Economist Steven Levitt and Journalist Stephen Dubner, best known for writing the bestselling book Freakonomics, have posited on several occasions that gun control laws have not in the past had the desired effect -- and can sometimes have the opposite of the desired effect. Dubner expressed pessimism in an audio podcast last year. “I would just say that anyone with any sense looks at the current political climate, thinks about the kinds of proposals that are being made and accepts the fact that none of these proposals are going to have any real impact at all,” he said.
If history is taken to be a sign of things to come, then one piece of New Jersey legislation is particularly illustrative. A law passed in 2002 posed a similar requirement on all firearms sold in the state. Alan Boinus of USA Today wrote in opposition of the recent bill in an editorial.

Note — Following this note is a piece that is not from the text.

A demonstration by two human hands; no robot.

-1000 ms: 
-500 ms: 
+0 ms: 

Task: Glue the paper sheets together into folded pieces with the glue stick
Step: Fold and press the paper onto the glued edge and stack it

“When New Jersey passed its mandate law, gun manufacturers interested in the technology for their own business pursuits abandoned the tech and business relationships with personalized gun innovators, fearing that such involvement might put their own conventional gun business out of business,” Boinus wrote. “Misinformation, skepticism and fear festered among gun advocates that such guns were just the stuff of movie fantasy, which in turn, caused investments, grants, partnerships and business opportunities to all but dry up – clearly the opposite intent of those pushing for personalized gun mandate legislation."
It is viable technology, he wrote, "but unless there are people willing to put their money down to buy the product – because they want to – not because of government mandates, it will never advance. That is called free markets. A lesson our politicians need to learn.”
Following New Jersey’s legislation in 2002, the founding director of the Johns Hopkins Center for Gun Policy and Research, Stephen Teret, said he was very optimistic about the technology. “Who is going to want to buy an old stupid gun rather than a smart gun?” Teret asked.
In addition to his bill, Sen. Marke also asked the president to allocate federal funding to research gun violence, a request that was granted in the form of $10 million. The lack of specific direction on such research has led to further criticism, however. The research was explained in a single sentence that reads, “This amount includes $10 million to conduct research on the causes and prevention of gun violence, including investigating links between video games, media images and violence."
BostInno Staff Writer Nick DeLuca wrote that this description is too vague to inspire confidence, and instead suggested that instead of focusing the investigation into links between gun violence, video games and other interactive media devices, "perhaps the investigation should put an added emphasis on substance abuse, mental health and the socioeconomic disparities that produce gun offenders.”